[Opening Raw data section]

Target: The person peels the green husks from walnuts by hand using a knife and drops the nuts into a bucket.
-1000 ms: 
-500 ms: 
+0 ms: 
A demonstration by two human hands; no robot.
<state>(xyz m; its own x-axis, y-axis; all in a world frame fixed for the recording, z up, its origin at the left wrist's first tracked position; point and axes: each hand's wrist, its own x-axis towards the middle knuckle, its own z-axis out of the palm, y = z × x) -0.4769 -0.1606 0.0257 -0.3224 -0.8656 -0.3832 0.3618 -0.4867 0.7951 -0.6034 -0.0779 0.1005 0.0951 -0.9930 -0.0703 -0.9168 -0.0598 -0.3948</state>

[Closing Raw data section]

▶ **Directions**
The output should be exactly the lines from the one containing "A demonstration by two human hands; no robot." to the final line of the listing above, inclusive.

▶ **Solution to this task**
A demonstration by two human hands; no robot.
<state>(xyz m; its own x-axis, y-axis; all in a world frame fixed for the recording, z up, its origin at the left wrist's first tracked position; point and axes: each hand's wrist, its own x-axis towards the middle knuckle, its own z-axis out of the palm, y = z × x) -0.4769 -0.1606 0.0257 -0.3224 -0.8656 -0.3832 0.3618 -0.4867 0.7951 -0.6034 -0.0779 0.1005 0.0951 -0.9930 -0.0703 -0.9168 -0.0598 -0.3948</state>

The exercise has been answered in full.